*warning sensitive content*
I laid on my bed crying. I looked down at myself. I hated being insecure. I hated being border line depressed all my life. I hated wanting to die. I hated me.
I looked down at my left sleeve, looking away quickly because i knew what it hid. Scars. Multiple scars. There was one im particular that I hated. The last one I ever left on my body. It was the biggest and deepest of them all. Being the most prominent scar that you could see. I looked at my stack of bracelets that were on my desk. I never left home without them. I have been clean from cutting for well today it will be my 559th day. Away from my past.
I never told anyone about my cuts. How everyday I held that blade in my hand fighting the urge. I through the blades away after a year of being clean. Ha, like that stopped the urges. I never wanted this.
I sat up. Knowing that I had to. It will make this terrible thin go away.
I went into my pencil case and found a pencil sharpener. I unscrewed the screw with my finger nail and soon enough the blade popped off. I was crying so hard, I felt like. I was going to drown in my own tears.
I went into the bathroom and locked the door behind me, sliding down it as I did. I lifted the sleeve of my sweater. I ran my ice cold fingers over the scars.
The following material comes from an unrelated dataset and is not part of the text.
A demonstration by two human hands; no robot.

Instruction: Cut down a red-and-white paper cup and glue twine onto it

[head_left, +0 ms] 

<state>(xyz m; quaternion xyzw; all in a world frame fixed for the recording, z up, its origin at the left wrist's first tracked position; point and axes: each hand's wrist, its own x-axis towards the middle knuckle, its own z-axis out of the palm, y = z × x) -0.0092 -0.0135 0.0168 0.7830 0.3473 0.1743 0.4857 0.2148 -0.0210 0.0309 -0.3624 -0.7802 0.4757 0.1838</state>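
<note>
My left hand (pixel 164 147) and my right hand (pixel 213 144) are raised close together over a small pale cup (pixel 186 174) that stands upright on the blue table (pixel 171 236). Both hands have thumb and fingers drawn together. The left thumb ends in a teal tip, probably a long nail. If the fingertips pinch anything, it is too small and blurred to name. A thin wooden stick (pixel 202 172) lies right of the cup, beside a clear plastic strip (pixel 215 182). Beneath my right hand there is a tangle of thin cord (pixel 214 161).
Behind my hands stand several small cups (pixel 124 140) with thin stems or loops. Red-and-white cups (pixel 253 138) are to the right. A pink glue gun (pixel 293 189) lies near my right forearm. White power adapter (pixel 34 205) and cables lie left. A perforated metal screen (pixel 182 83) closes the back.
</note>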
Making sure I wanted to do this.
Before I knew it I felt the cold blade drag harshly across my skin, and blood fall to the floor. I did it again and again.
I looked down. Ashamed of what I had done.
I sobbed even harder. Taking the blade to my skin one more time pressing a little harder. Crying out in pain.
I felt myself get dizzy. I pushed my self up turning on the tap and taking a drink of the cold water. It felt nice. The cold water helped me to stop the tears. I ran my bloodied arm under the tap to try and wash away what i had just done. It didn't work.
I went to the towel and dried my arm before wrapping it in gauze. My arm burned and ached. I took a tylenol and felt it glide down my through with ease. I pulled down my sweater sleeve and ran into my room to put on the bracelets. I looked at the tylenol bottle.
I could end it. I could end it right now. Not feel anymore pain. I wouldn't suffer. I would die. Like i was supposed to in that accident with my parents. We could be together again.